• _What you should do_
Nothing outside the range below should be printed. Output exactly the lines from the line with "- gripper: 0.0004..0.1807" to the line with "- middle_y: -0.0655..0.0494", both included.

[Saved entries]
════

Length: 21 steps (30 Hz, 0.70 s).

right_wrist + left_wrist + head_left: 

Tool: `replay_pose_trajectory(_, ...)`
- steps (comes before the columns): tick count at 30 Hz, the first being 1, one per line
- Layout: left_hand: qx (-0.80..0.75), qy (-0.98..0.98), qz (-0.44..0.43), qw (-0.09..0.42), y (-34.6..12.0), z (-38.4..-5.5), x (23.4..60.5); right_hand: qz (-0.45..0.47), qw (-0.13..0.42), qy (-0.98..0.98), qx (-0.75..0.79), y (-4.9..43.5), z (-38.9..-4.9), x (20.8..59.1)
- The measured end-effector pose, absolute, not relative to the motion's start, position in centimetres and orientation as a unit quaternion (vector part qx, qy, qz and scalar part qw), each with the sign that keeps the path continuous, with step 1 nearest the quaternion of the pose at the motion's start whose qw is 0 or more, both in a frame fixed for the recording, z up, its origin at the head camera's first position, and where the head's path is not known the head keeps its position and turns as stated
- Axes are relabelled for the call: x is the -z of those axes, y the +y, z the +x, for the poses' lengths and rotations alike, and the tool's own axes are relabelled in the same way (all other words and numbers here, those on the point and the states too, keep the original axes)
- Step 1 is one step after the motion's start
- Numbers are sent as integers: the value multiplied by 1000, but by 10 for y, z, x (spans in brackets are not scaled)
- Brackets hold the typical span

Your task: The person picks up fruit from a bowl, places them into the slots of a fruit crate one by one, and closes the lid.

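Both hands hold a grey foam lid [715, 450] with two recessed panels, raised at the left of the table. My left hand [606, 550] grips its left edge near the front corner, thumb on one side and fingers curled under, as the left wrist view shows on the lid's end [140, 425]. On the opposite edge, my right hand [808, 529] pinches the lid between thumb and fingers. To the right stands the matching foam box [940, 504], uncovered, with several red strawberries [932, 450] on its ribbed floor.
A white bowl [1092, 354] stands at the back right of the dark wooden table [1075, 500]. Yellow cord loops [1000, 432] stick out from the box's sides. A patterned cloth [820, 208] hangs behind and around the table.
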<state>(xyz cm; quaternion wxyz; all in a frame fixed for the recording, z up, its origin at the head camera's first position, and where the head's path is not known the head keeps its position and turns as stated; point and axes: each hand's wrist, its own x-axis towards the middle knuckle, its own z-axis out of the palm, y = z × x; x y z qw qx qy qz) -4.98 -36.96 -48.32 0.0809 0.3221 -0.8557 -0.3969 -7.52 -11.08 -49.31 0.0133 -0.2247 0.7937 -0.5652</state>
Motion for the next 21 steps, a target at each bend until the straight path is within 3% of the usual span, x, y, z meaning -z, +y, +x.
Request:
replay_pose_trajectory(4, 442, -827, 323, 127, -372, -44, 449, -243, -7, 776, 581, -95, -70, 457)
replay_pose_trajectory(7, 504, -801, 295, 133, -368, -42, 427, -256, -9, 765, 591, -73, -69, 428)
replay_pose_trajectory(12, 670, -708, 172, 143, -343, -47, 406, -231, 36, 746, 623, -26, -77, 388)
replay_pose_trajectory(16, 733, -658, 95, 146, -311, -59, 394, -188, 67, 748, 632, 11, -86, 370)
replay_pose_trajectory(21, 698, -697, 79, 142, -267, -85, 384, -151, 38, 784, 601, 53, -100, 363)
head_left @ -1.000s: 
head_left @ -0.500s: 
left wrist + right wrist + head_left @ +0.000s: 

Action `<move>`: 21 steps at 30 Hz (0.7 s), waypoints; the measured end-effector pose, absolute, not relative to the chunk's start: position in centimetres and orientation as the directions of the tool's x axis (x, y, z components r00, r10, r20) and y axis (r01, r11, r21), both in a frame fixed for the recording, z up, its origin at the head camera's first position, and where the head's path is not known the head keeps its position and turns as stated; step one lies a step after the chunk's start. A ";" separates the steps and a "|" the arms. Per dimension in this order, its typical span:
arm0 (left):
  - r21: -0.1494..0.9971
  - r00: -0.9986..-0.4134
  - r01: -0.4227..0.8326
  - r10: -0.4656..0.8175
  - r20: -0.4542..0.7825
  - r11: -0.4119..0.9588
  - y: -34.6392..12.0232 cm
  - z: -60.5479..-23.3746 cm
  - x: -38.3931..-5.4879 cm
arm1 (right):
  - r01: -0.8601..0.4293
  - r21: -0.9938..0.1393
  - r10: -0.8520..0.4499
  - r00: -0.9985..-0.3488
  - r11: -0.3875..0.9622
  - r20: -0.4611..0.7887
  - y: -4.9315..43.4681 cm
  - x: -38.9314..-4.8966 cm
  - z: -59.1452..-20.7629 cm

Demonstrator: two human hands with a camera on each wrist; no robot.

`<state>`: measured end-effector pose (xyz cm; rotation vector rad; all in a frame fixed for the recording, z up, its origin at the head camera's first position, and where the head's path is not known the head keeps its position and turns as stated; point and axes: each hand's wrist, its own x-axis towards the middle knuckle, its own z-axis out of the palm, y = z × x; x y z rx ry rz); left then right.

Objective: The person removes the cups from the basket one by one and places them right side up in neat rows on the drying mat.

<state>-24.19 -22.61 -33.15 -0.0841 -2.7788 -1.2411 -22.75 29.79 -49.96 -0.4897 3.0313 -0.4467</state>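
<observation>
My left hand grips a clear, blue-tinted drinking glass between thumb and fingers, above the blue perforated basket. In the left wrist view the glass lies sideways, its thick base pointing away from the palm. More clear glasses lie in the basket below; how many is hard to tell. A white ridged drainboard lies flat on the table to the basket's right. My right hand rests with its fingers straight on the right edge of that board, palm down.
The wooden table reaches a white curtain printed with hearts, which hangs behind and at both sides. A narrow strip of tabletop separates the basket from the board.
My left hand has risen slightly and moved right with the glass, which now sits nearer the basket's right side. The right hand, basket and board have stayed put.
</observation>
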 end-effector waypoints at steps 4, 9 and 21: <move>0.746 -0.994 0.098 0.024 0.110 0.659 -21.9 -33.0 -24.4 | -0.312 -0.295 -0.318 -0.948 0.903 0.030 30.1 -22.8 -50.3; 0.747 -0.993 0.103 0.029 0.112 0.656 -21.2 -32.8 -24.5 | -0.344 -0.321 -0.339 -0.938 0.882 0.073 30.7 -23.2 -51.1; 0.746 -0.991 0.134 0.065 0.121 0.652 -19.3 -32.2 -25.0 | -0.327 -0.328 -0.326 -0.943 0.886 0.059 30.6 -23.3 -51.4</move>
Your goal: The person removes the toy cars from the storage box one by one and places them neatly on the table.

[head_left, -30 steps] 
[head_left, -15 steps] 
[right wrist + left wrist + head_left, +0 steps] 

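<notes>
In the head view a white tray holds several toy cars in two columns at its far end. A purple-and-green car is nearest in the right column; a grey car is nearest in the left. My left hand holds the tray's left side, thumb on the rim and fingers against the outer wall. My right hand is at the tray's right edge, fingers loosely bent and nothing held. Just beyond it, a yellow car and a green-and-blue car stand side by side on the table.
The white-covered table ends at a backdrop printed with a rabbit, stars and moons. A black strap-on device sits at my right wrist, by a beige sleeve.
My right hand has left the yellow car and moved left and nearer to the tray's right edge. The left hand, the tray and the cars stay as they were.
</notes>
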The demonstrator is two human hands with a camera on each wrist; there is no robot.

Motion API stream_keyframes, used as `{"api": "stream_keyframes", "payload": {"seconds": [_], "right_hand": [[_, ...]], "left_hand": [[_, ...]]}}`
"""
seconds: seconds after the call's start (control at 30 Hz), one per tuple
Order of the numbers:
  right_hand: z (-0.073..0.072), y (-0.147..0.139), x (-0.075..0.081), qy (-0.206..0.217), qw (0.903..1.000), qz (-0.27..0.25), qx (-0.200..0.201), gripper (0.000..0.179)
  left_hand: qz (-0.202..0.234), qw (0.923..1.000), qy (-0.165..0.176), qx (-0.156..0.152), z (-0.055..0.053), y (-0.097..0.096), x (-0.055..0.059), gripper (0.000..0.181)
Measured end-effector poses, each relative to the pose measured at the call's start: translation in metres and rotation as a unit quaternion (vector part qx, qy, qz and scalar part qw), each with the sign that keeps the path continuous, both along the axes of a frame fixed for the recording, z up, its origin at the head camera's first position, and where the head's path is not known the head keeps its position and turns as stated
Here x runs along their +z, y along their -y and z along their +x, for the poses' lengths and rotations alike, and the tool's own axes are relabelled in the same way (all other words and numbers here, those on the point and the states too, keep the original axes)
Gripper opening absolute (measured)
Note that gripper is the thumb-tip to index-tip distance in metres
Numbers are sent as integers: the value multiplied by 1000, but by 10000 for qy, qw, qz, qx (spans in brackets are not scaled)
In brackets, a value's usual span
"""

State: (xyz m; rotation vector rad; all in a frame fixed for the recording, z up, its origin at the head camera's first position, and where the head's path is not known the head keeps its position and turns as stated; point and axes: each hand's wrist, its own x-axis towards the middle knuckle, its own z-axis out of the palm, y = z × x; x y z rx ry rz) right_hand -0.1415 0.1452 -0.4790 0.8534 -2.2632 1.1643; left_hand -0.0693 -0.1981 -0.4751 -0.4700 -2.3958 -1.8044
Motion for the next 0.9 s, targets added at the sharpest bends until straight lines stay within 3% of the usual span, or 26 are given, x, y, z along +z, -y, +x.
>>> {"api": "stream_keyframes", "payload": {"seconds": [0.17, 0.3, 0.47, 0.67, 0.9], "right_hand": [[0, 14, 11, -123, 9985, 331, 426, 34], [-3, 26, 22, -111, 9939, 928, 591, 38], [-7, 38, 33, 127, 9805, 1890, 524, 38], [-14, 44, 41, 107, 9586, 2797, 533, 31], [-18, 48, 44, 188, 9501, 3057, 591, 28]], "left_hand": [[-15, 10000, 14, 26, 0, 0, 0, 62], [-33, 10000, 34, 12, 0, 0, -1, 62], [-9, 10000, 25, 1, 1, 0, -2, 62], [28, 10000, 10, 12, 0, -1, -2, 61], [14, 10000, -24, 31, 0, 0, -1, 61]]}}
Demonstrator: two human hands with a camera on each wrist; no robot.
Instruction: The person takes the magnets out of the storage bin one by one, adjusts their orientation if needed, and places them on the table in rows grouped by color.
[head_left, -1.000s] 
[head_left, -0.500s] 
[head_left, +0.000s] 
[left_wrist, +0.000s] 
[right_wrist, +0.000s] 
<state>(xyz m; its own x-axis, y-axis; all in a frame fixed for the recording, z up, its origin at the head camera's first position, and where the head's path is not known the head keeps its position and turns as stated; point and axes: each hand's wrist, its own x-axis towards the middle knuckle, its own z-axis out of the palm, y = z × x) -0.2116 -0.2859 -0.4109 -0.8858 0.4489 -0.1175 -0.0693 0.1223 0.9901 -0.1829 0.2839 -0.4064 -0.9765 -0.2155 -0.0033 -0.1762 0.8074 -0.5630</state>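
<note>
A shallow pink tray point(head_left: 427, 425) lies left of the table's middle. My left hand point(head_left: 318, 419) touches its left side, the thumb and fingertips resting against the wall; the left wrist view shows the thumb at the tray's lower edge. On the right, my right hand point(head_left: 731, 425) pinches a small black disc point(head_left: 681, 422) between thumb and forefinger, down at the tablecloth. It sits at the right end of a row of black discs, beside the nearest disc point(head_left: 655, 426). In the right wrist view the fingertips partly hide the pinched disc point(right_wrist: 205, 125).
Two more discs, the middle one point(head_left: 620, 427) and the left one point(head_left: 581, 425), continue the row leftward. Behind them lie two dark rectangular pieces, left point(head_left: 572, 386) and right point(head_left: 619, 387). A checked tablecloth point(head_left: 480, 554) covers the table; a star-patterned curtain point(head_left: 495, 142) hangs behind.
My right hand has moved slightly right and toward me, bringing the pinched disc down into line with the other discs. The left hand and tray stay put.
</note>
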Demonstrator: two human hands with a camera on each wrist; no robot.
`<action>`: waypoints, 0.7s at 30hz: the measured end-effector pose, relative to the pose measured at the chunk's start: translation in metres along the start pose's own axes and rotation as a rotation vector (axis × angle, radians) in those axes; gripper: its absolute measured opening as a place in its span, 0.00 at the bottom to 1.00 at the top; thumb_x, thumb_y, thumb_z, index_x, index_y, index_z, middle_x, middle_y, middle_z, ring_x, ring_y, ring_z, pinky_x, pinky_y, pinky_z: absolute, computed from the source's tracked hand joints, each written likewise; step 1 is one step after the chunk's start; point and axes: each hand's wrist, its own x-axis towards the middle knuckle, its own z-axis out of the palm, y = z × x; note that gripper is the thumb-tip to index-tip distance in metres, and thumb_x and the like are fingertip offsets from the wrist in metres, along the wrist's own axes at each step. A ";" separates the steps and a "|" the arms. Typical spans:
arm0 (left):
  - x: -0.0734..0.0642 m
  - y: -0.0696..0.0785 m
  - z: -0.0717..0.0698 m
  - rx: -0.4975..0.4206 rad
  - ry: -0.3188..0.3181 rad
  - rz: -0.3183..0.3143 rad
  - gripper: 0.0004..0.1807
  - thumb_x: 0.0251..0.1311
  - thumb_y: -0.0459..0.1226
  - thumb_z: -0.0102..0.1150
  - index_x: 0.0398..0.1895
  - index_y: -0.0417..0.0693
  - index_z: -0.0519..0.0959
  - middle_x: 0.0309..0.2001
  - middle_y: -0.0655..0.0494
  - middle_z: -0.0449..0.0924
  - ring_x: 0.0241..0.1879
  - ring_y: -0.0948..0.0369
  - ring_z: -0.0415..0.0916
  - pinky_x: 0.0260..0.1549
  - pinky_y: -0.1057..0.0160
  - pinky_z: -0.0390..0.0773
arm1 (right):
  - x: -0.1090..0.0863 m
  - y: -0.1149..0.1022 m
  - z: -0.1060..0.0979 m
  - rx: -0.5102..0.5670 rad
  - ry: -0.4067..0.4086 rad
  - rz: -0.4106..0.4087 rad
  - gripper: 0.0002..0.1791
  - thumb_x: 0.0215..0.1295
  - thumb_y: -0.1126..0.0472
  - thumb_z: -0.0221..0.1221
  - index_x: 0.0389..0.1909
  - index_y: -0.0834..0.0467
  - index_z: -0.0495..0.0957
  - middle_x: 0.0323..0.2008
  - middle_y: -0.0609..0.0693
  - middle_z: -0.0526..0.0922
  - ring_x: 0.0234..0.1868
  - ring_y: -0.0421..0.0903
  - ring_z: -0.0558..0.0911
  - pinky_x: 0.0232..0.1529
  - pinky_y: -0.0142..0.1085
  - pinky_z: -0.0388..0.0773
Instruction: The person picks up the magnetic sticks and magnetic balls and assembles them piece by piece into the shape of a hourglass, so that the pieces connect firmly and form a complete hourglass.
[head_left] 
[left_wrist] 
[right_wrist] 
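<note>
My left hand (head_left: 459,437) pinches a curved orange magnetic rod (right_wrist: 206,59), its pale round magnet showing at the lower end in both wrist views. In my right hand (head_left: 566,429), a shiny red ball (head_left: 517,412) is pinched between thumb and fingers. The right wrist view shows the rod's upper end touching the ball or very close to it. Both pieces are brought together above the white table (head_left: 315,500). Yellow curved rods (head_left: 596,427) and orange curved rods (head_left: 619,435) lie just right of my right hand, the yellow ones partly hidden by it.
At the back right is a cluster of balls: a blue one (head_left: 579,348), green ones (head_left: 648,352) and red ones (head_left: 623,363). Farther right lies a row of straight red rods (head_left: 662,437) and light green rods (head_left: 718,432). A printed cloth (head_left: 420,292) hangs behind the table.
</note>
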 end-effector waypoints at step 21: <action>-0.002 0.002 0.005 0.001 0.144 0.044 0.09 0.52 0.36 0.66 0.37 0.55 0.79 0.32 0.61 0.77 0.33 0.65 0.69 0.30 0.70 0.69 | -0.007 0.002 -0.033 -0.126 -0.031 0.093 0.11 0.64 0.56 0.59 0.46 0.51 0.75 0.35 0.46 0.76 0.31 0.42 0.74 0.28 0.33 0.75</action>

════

• _Exercise response_
  - gripper: 0.0004..0.1807
  - thumb_x: 0.0251..0.1311
  - thumb_y: -0.0459..0.1226
  - thumb_z: -0.0102..0.1150
  - index_x: 0.0398..0.1895
  - index_y: -0.0417..0.0693
  - index_z: -0.0519..0.0959
  - middle_x: 0.0309..0.2001
  - middle_y: -0.0655..0.0494

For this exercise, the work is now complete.